EXERCISE DETAILS: All lines from the one with "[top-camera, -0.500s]" through the last line of the data below should be copied exactly; please add nothing.

Recorded data:
********************

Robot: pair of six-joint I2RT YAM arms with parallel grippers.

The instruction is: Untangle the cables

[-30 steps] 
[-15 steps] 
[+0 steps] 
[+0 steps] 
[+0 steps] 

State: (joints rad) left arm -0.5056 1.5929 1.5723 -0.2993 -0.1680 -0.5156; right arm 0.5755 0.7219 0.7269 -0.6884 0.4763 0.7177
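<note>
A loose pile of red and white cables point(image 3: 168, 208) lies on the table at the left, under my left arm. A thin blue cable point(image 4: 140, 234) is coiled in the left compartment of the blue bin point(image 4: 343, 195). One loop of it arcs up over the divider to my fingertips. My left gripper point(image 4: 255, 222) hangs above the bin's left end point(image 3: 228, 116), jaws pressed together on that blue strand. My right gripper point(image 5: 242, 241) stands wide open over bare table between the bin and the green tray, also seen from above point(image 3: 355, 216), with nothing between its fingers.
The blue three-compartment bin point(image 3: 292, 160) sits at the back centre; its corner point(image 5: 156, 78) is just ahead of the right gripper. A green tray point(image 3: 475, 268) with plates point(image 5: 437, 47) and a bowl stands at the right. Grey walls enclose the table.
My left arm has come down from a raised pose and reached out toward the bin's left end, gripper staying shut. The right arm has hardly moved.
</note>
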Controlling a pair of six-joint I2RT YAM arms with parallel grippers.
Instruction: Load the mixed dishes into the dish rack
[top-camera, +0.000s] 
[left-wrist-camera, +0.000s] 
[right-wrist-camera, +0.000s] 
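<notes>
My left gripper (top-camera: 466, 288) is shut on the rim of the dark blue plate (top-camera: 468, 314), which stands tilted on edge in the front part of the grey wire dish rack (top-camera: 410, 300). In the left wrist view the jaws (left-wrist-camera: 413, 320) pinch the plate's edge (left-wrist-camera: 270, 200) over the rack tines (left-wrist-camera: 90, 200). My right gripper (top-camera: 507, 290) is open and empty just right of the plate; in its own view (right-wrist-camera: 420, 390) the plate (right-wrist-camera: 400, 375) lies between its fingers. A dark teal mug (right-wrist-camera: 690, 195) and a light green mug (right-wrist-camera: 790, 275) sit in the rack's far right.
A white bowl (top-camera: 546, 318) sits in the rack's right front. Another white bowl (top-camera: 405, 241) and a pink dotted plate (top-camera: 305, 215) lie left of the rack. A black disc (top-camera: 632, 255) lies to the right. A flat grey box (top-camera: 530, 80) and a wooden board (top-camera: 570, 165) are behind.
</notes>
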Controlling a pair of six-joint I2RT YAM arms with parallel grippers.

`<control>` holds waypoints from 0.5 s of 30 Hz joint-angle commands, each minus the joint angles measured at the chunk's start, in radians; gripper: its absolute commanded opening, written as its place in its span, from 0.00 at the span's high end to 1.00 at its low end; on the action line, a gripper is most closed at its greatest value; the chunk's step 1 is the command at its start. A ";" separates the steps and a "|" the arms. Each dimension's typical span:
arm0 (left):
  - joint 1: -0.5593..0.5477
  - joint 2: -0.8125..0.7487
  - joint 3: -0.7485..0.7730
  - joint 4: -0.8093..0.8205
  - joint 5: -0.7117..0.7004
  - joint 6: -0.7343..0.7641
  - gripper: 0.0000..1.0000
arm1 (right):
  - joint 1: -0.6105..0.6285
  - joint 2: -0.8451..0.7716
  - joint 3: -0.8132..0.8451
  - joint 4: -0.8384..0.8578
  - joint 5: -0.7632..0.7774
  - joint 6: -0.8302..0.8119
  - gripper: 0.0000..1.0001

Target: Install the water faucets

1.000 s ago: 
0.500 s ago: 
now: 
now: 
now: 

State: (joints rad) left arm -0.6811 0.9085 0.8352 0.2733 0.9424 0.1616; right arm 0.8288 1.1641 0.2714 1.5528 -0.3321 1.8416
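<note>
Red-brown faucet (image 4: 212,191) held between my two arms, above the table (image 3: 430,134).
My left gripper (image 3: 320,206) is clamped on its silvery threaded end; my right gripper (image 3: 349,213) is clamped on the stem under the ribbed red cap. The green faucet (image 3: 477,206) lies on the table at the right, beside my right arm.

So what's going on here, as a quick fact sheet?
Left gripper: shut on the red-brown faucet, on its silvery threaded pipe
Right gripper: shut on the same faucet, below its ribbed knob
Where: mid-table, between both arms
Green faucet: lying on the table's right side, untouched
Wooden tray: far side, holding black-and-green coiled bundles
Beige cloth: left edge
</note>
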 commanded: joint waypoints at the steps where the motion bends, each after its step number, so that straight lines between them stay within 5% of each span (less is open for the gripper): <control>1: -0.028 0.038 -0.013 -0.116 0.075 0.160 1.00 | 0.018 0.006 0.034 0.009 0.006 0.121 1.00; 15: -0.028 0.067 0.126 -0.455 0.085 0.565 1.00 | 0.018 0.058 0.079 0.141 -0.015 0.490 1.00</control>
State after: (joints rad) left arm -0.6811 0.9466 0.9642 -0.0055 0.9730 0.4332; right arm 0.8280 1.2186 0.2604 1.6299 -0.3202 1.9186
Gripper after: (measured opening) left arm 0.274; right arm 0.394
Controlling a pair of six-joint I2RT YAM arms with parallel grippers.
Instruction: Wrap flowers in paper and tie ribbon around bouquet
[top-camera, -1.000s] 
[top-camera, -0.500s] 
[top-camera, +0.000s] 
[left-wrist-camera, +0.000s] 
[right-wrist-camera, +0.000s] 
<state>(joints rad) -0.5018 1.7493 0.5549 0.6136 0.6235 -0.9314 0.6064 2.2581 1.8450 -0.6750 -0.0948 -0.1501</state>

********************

ANSWER SECTION:
[top-camera, -0.500s] 
[top-camera, +0.000s] 
[left-wrist-camera, +0.000s] 
[right-wrist-camera, +0.000s] 
<state>(joints rad) -0.5018 1.7493 0.5549 0.6136 0.6235 -0.9314 0.6064 2.2581 1.8450 -0.6750 -0.0948 -0.1501</state>

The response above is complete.